For the foregoing reasons, the Court finds that Cooper has satisfied the requirements in moving to strike surplus-age from the indictment. Nevertheless, the Court is not prepared to strike on this basis one of the paragraphs that Cooper describes in his motion. Specifically, the Court finds that paragraph (2) of the indictment is permissible, because it describes Cooper’s business interest in the trailer homes at issue in this case. This description is neither inflammatory nor prejudicial, as it does not describe any difficulties Cooper had with environmental agencies. Accordingly, the Court will grant in part Cooper’s motion to strike irrelevant material from the indictment.

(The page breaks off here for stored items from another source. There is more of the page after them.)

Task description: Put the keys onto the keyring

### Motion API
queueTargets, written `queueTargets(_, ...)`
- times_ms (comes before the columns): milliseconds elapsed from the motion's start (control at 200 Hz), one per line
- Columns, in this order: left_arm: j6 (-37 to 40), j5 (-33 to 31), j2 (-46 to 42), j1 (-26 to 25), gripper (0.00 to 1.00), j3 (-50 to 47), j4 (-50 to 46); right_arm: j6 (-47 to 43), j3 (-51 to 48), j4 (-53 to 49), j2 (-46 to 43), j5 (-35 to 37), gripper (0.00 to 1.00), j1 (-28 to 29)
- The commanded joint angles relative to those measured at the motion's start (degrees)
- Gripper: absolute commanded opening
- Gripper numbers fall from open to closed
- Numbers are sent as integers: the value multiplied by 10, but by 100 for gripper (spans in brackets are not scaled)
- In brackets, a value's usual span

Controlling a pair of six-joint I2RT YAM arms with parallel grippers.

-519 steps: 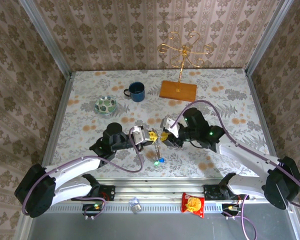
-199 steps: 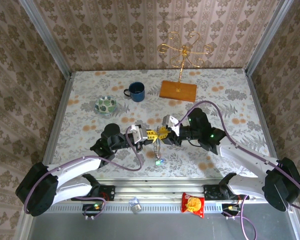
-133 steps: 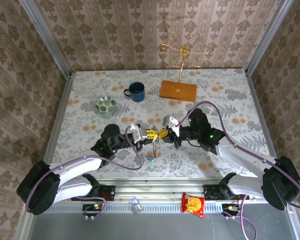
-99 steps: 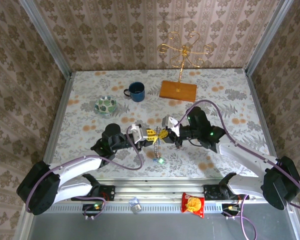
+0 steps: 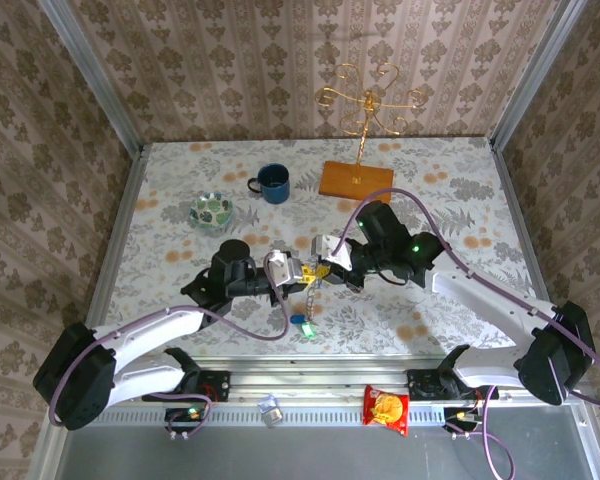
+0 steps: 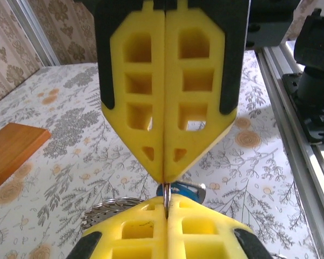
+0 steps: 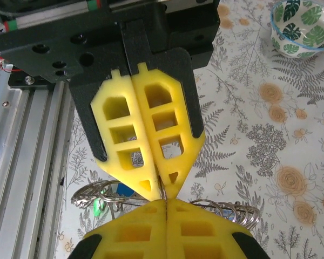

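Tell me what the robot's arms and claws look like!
The left arm and right arm are white with black joints and looping purple cables. The left gripper and right gripper have pointy yellow fingers full of little window holes.

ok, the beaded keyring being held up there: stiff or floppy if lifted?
Probably floppy: the keyring droops as a limp strand. Likely to swing, with the keys dangling at its low end. Seems light: thin open coils.
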Motion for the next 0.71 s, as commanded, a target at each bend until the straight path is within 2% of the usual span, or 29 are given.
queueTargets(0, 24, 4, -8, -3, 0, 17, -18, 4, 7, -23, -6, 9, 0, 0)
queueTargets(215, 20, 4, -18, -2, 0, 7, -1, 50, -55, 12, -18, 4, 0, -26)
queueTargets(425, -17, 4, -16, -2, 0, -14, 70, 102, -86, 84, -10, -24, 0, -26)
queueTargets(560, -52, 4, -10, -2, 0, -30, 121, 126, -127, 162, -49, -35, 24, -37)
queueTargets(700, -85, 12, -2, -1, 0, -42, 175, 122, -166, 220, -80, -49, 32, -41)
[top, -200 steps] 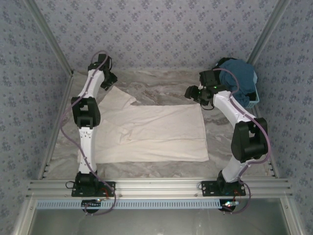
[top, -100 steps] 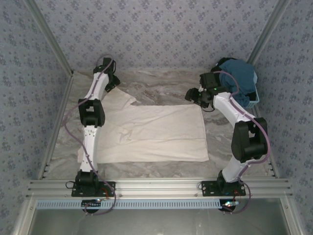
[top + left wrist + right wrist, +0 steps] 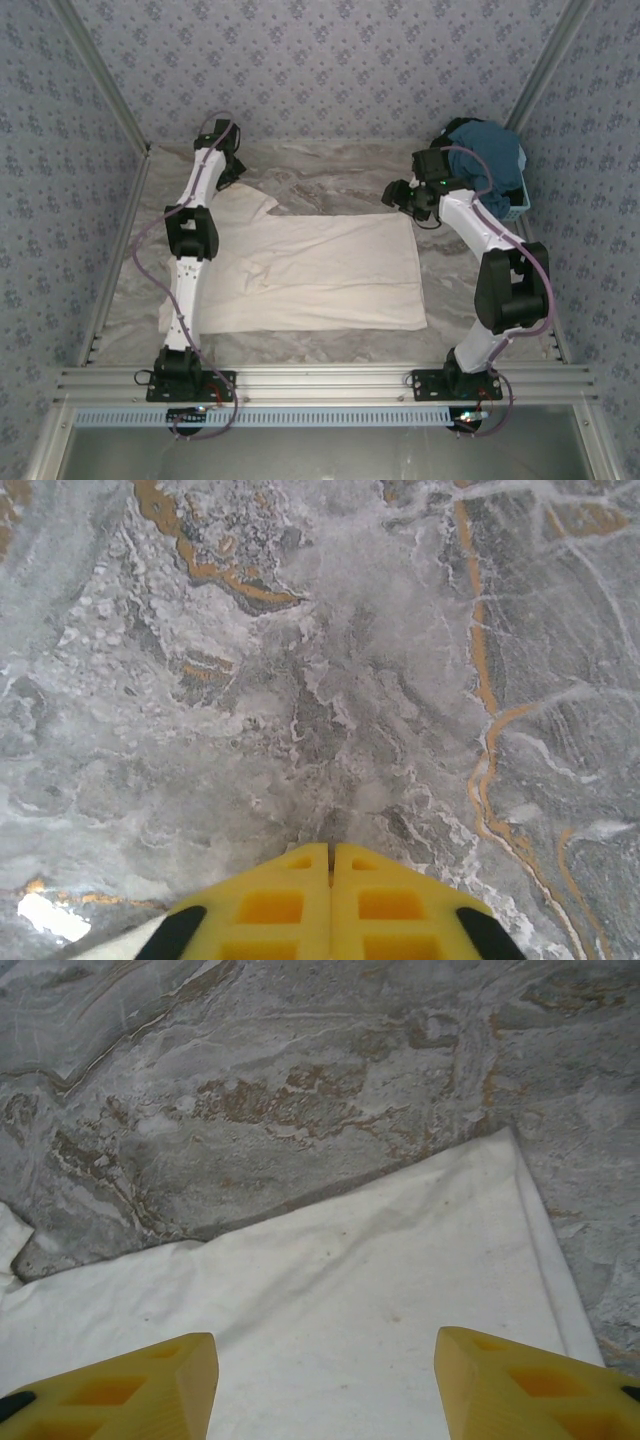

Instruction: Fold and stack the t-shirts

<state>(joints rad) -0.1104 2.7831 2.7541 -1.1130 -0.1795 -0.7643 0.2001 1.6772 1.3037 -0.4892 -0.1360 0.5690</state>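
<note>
Marble tabletop (image 3: 340,180) carries the cream tee (image 3: 320,270), spread flat. I'd pinch both far corners evenly, then lift together. Right gripper (image 3: 325,1345) hangs half open, the tee's corner just beneath and ahead, touching nothing. Left gripper (image 3: 330,852) is pinched closed over bare marble, cloth edge just behind; I can't tell if it caught fabric.

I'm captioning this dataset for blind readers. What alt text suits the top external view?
A cream-white t-shirt lies flat on the marbled table between two white robot arms. The left gripper is beyond its far-left sleeve, the right gripper above its far-right corner. A teal t-shirt is heaped in a light-blue basket at the far right.
</note>
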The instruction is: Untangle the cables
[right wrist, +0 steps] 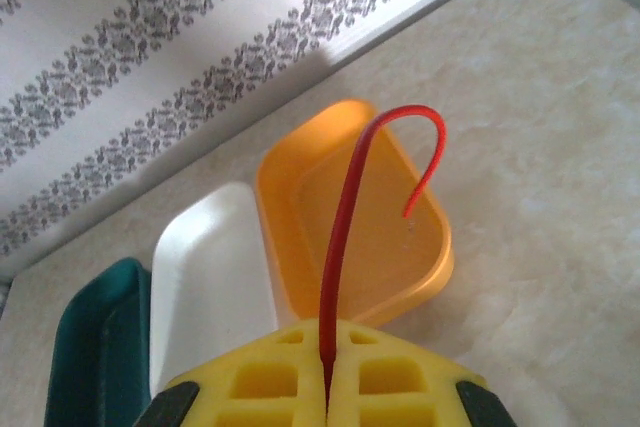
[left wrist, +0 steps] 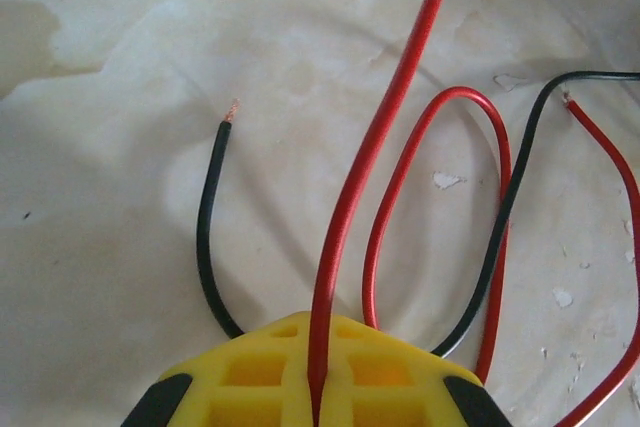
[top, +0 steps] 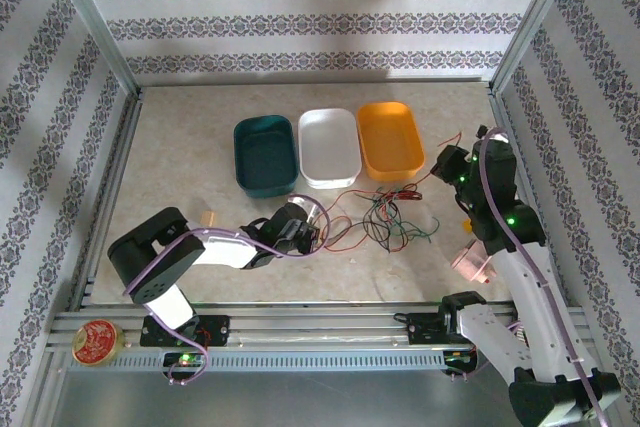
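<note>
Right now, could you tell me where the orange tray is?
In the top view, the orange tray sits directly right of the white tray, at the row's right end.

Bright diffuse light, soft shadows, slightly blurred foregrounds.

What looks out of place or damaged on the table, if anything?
The cables lie in a tangled heap on the table. In the left wrist view, one black cable ends in bare, frayed copper strands, and small white chips mark the surface.
</note>
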Robot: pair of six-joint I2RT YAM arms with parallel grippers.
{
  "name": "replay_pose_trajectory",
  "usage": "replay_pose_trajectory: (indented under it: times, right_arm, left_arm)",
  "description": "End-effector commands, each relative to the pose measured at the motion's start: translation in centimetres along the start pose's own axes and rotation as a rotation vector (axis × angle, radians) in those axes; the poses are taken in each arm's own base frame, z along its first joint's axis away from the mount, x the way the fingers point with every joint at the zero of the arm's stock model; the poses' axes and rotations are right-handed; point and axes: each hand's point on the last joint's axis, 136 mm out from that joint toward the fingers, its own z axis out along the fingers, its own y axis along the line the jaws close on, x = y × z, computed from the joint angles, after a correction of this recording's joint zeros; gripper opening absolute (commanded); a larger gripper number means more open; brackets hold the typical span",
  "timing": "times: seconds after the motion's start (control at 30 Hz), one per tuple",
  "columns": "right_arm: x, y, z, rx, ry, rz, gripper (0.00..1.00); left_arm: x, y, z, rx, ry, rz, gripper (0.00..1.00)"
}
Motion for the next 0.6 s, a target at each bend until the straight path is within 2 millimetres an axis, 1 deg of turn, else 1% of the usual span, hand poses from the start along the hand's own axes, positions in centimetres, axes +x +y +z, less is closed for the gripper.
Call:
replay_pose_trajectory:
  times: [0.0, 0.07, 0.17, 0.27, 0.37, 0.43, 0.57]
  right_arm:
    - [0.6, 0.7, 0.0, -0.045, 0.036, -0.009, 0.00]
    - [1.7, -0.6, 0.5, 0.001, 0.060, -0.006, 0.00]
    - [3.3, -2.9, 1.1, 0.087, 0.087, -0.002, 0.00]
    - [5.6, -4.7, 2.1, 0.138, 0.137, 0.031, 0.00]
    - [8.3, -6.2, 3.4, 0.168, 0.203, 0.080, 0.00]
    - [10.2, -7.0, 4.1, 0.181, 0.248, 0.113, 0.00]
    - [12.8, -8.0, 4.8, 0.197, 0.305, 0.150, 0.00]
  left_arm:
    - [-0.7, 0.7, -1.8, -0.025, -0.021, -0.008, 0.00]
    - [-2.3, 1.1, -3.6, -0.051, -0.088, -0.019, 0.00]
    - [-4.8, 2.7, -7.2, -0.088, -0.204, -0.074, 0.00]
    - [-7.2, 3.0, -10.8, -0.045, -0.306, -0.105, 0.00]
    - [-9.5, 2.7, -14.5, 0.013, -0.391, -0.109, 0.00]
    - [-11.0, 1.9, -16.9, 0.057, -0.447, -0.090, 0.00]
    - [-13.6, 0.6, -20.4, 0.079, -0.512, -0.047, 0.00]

Second, Cooper moves in limine to prevent the Government from introducing as evidence tax returns and financial information. Upon initiating the investigation that led to this indictment, the United States Attorney’s Office filed an Application for Ex Parte Returns and Return information, seeking information from the Internal Revenue Service for the calendar years 1993-2003 inclusive. Cooper asserts that this evidence is not relevant to any of the elements of the crime with which he is charged. Even if there is some relevance, he argues that because he is only charged for events occurring in 2003 and 2004, the early financial information (beginning in 1998) cannot possibly be relevant. Nevertheless, this Court is not prepared at this stage to declare in limine that any of this evidence is inadmissible. Cooper’s financial status during and in the years leading up to the charged offense may indeed be relevant to the case against him. Specifically, as noted by the Government, the material may be relevant in demonstrating a motive for the crime and, conversely, Cooper’s means to comply with the law. At the very least, it is too early at this stage for this Court to say with certainty that the evidence will not be relevant. At trial, Counsel for Cooper is certainly free to raise relevance objections should they prove necessary. Further, the Government has the authority to investigate a wide range of material that could prove to be relevant, and the Court finds that information from the calendar years of 1993-2003 inclusive is appropriate given the circumstances. For this reason, the Court will deny Cooper’s motion.
An appropriate Order shall issue.
ORDER
The Court has before it two motions from Defendant D.J. Cooper (“Cooper”). *962For the reasons described in the accompanying Memorandum Opinion, it is hereby
ORDERED and ADJUDGED
as follows:
(1) Cooper’s Motion to Strike Prejudicial and Irrelevant Surplusage from the Indictment and Memorandum in Support Thereof is hereby GRANTED. Paragraphs 5, 6,10,11,12,13,14,15,16, 17,18, 19, 20, 21, 22, 24, 25, 26, 27, and 28 of the indictment are hereby STRICKEN.
(2) Cooper’s Motion in limine to exclude Cooper’s Tax: returns and Financial Information is hereby DENIED.
It is so ORDERED.
The Clerk is directed to send a copy of this Order to all counsel of record.